The rapist is usually someone the victim knows. If you accuse them of rape, people you both know usually ally themselves with the rapist, either explicitly or implicitly. This leads to the loss of relationships, and potentially entire social circles, for the victim. In explicitly allying with the rapist, people will tell victims that they are lying, or that they weren't "really" raped because the crime doesn't fit their false narrative of what rape is. The victim is then socially isolated.
But more often, people implicitly ally with the rapist, willfully ignoring the accusation and continuing to associate with the rapist under the guise of social neutrality, using dismissive (cowardly) excuses like "I can't know since I wasn't there". This reaction is common because it is far easier to assume that the victim is lying or "confused" than it is to acknowledge that someone you know is a rapist. Rapists are shadowy figures in dark alleyways, or evil powerful men who must be castrated; both of these popular images of rapists make it difficult to engage with the fact that you probably know someone (or worse, are someone) who has raped. Because people side with rapists instead of victims, victims either lose their friends or have friends they don't fully trust or feel safe around. One way to deal with this is for the victim themselves to continue to associate with the rapist, but this (unfairly) devalues their accusation and undermines their sense of self and legitimacy.
Language is very powerful in constructing the social view of people who are raped. People who have been raped are either branded "victims" or "survivors". The word "victim" strips people of their agency and implies that they are broken, and literally victimizes them. When people suffer other violent crimes they are only temporarily the victim, or only within the context of the crime and its immediate aftermath; with rape, people are victimized indefinitely and their rape comes to define them socially. The term "survivor" is less disempowering than "victim", but still requires the survivor to indefinitely carry the weight of their rape.

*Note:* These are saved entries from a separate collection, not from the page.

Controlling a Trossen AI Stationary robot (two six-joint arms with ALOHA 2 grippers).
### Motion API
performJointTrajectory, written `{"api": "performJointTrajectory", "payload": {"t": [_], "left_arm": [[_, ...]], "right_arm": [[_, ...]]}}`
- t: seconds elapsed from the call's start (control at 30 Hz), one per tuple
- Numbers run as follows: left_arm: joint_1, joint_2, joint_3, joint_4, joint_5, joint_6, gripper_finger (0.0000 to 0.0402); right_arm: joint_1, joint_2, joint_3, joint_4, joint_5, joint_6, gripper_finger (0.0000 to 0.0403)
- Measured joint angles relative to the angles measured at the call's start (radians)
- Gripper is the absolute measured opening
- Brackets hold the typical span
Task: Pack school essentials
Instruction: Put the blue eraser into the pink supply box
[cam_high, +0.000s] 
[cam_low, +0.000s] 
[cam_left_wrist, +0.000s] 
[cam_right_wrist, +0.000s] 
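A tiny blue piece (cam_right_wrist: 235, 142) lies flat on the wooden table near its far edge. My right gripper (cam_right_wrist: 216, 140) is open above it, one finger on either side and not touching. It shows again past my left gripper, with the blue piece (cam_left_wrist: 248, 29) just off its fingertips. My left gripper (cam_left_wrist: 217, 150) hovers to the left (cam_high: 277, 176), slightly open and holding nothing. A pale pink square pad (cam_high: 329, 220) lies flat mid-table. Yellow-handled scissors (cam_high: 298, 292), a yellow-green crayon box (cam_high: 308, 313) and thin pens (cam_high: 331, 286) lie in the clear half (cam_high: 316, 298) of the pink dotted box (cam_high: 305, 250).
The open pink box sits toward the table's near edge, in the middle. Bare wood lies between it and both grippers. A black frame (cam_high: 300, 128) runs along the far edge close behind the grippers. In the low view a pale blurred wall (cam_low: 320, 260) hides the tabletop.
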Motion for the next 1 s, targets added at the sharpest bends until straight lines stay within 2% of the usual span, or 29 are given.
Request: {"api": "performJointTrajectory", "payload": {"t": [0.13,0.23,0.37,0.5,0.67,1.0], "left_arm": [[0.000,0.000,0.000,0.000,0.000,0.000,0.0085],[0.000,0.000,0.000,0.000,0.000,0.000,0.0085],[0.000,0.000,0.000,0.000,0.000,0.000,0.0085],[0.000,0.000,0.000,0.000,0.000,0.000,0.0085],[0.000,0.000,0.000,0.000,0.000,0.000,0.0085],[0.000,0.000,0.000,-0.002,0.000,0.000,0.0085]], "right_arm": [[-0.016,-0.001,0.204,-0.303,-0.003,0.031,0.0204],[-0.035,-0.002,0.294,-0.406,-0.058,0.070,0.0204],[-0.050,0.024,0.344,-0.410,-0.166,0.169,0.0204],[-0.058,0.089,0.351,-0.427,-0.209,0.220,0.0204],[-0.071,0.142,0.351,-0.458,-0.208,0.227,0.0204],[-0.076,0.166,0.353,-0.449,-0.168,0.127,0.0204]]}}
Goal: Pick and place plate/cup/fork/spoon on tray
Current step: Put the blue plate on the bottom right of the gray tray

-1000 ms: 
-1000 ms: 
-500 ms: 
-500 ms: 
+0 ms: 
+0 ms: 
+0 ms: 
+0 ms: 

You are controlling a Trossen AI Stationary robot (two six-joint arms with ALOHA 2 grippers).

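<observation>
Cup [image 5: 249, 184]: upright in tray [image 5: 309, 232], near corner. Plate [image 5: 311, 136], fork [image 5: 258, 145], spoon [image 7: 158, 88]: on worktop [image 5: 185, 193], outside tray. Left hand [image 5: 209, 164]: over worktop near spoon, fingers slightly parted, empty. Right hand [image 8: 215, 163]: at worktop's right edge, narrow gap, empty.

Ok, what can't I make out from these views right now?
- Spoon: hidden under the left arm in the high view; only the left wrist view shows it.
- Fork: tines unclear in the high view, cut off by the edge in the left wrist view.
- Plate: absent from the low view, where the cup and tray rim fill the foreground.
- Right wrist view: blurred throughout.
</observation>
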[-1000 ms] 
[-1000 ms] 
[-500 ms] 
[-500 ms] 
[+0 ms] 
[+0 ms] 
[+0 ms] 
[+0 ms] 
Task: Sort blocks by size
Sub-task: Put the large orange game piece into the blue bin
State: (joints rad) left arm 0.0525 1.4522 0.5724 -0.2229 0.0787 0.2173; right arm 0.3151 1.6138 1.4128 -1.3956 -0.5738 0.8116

Both of these labels can be empowering if they are claimed by the person who was raped: both validate the victim's rape as a violent crime and are far better alternatives to "liar". But often these terms are thrust upon people. According to my acecdata (anecdotal "data"), people who are raped reject these labels fairly quickly but socially they are difficult to shake. Instead victims prefer to simply say they were raped—to affirm that that's something which has happened to them—which legitimizes their experience without implying that it defines them.
Rape has such strong connotations as a horrific and traumatizing event that if you tell someone that you were raped, you risk changing the way that they see you. While it is horrific and can be traumatizing, rape is not totalizing: victims and survivors continue to have humanity beyond their victimhood. In the dominant media, rape is a characterization which alone defines a victim—often the motivation for a different character (the male "hero") to seek vengeance and retribution. In mainstream psychology rape is the root "cause" of any given psychological problem, the answer to the question, "What's wrong with you?"
These are contributing factors to why people don't report rape or publicly accuse their rapists; they also stop people from privately confiding in their loved ones. As feminists intent on destroying rape culture, we need to not only listen to and believe victims but to allow them to write their own narrative of their rape.